Eigentlich im Zentrum von Berlin, aber zum Einheitsfest auf der Adenauerallee in Bonn: das Brandenburger Tor (Foto: Arne Lichtenberg)
Von Berlin für Bonn: das Brandenburger TorBild: DW

Es ist voll, denn jedes Bundesland versucht, sich von seiner besten Seite zu zeigen: So werden landestypische kulinarische Spezialitäten geboten, Schauspieler haben extra Trachten aus den jeweiligen Regionen angezogen oder verkörpern historisch wichtige Personen.

Auch die Bundeshauptstadt Berlin hat sich für ihre ihre Präsentation in der früheren Bundeshauptstadt Bonn etwas einfallen lassen: Die Berliner spendeten zur Veschönerung der Adenauerallee eine Nachbildung des Brandenburger Tores - des Symbols der deutschen Wiedervereinigung.

Meißener Porzellan. (Foto: Arne Lichtenberg)
Meißener Porzellan im Zelt von SachsenBild: DW

Spezielle Produkte aus den Regionen, wie Meißener Porzellan aus Sachsen ist zu sehen - oder man kann im Stand Hessens im Flugsimulator einen virtuellen Anflug auf den Frankfurter Flughafen unternehmen. Oder auf einem Fahrrad den Moselradweg in Rheinland-Pfalz anfahren. Fahren muss man das Fahrrad selbst, auf einem Fernseher wird dann die Strecke abgebildet.

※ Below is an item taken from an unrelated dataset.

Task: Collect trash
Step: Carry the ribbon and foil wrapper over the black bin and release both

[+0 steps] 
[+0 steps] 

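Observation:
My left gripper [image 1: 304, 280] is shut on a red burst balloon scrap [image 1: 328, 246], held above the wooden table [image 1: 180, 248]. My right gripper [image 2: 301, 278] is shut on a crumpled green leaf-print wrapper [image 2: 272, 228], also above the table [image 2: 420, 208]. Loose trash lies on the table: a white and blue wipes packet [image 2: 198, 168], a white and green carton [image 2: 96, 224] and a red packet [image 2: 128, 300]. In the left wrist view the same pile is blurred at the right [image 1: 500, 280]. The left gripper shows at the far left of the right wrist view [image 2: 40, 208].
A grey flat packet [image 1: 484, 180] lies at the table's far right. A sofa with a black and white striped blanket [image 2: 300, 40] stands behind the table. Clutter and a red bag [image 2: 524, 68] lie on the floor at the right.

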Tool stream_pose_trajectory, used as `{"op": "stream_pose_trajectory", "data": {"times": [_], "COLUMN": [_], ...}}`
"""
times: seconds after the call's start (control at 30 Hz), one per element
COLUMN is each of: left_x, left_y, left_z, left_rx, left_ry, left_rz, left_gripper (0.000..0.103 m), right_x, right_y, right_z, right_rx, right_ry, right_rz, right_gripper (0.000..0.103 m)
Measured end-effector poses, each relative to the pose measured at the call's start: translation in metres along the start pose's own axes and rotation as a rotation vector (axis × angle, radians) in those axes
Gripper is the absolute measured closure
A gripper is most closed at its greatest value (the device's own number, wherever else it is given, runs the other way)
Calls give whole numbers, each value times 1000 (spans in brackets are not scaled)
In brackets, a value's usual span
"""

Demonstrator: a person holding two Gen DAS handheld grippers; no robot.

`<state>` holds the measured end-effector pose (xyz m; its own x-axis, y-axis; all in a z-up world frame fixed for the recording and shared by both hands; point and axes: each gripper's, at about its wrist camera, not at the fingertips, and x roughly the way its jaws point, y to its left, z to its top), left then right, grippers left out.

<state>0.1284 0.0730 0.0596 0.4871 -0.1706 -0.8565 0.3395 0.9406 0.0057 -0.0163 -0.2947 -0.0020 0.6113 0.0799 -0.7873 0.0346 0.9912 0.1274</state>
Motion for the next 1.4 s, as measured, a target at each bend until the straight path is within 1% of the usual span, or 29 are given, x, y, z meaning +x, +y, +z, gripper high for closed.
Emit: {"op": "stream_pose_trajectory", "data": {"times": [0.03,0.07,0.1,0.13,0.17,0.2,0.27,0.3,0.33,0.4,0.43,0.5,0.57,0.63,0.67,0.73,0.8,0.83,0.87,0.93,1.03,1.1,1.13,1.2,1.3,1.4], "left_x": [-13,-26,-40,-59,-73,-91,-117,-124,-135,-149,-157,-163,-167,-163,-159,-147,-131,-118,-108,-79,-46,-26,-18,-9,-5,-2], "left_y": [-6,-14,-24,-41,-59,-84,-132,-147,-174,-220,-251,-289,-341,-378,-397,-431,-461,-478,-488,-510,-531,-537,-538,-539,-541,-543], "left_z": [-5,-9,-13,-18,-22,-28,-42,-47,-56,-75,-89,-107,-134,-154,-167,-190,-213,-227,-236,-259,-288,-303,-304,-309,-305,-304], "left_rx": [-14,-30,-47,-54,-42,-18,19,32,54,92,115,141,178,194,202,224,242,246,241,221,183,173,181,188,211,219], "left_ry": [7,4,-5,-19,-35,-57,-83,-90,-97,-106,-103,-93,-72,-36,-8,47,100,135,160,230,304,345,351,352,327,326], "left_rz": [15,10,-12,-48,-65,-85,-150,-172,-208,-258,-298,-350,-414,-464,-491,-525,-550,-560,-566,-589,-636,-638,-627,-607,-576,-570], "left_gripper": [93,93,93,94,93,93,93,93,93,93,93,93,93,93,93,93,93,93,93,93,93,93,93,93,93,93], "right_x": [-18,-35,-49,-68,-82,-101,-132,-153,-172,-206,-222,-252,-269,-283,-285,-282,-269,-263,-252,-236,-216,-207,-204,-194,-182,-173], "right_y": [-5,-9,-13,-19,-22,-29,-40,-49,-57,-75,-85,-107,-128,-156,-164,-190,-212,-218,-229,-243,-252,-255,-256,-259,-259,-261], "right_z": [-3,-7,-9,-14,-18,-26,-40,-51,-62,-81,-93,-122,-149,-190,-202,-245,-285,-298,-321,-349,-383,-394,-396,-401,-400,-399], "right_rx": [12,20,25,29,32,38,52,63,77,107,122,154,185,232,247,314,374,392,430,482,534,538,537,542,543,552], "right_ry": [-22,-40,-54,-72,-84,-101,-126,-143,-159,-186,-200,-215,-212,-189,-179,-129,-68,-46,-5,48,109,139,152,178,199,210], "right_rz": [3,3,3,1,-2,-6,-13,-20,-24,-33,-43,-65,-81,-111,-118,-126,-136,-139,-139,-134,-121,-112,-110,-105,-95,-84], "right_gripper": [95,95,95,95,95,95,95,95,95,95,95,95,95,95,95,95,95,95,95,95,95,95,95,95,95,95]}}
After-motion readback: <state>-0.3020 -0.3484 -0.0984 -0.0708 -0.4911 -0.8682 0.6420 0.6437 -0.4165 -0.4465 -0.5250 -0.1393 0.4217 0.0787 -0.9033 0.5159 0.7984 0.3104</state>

Und welches Bundesland hat sich am besten präsentiert? Da gibt es keine eindeutige Meinung, im Gegenteil - die Meinungen gehen weit auseinander. Kein Wunder, das Angebot ist einfach zu vielfältig.

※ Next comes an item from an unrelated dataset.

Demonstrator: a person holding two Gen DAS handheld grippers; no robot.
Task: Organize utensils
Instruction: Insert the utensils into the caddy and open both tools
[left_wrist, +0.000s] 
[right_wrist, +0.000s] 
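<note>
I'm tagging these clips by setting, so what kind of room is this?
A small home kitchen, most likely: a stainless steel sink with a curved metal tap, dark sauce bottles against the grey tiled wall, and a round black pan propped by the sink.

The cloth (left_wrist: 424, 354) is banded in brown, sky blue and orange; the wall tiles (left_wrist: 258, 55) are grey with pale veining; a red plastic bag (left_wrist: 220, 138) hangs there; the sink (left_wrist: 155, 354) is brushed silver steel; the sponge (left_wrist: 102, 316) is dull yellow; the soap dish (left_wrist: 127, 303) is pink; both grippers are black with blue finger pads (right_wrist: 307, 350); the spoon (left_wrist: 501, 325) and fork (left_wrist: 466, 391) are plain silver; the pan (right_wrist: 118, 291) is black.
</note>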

"Von den Bayern, den Leberkäs den gibt es hier nicht so und den Backschinken den gibt es hier auch nicht. Und ein schönes Bier gab es, mein Gott sogar aus Kulmbach", schwärmt ein Exil-Franke, der seit Jahren in Bonn lebt und in dem Bayern-Festsaal ein Stück Heimat entdeckt hat.

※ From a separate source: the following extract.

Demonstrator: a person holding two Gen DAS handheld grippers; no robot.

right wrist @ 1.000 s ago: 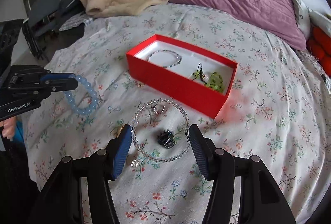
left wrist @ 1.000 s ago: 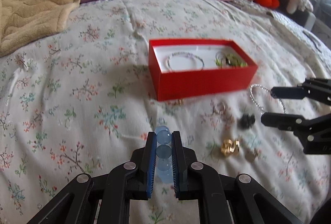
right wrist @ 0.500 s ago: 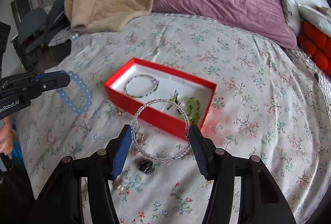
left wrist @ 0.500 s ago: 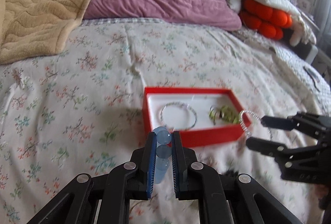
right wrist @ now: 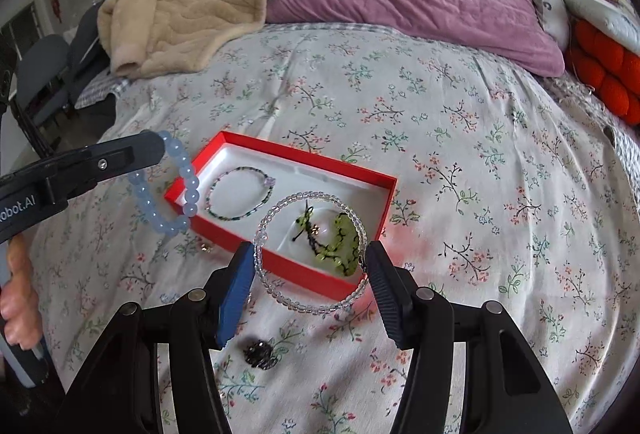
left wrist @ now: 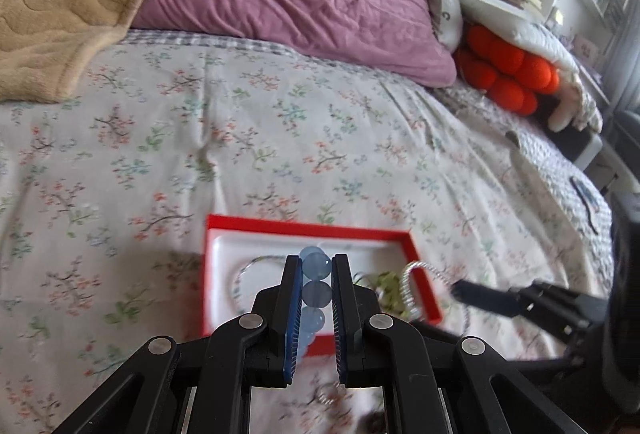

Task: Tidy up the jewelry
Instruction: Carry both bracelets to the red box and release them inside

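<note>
Right wrist view: I've got the clear bead bracelet [right wrist: 312, 254] stretched across the right gripper [right wrist: 310, 270], jaws abt half open and braced on its sides. A sec ago it hung over loose bits on the bedspread [right wrist: 460, 137]; now it sits over the near end of the red box [right wrist: 280, 266], above the green piece [right wrist: 340, 246]. Left gripper [left wrist: 316, 288] is nearly shut, pinching the blue bead bracelet [left wrist: 316, 266], and it's come over too — box was well ahead of it, now right under the tips in the left wrist view. So both pieces are close to drop position, I reckon.

Edges/room: box walls are low, the thin beaded bracelet [right wrist: 238, 197] already lies at the left end, green piece at the right, white floor free along the far wall. Grippers are near each other over the box, so I'd drop one at a time. Dark small item [right wrist: 260, 354] plus a ring [right wrist: 206, 248] are left outside on the bedspread.
</note>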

Aber auch das Saarland schneidet mit heimischen Spezialitäten wie Zwiebelkuchen sehr gut ab. "Jedes Bundesland hat interessante Dinge zu bieten, und die Eigenarten werden hier anschaulich dargestellt. Das kann man ja so sonst nirgendwo in dieser Form noch erleben", berichet ein Besucher aus Köln. Er hat sich am Stand des Saarlands niedergelassen.

Vor kurzem erst hat er eine Schlemmerreise durch das Saarland unternommen, im saarländischen Festzelt kann er nun all die schönen Erinnerungen wieder aufleben lassen.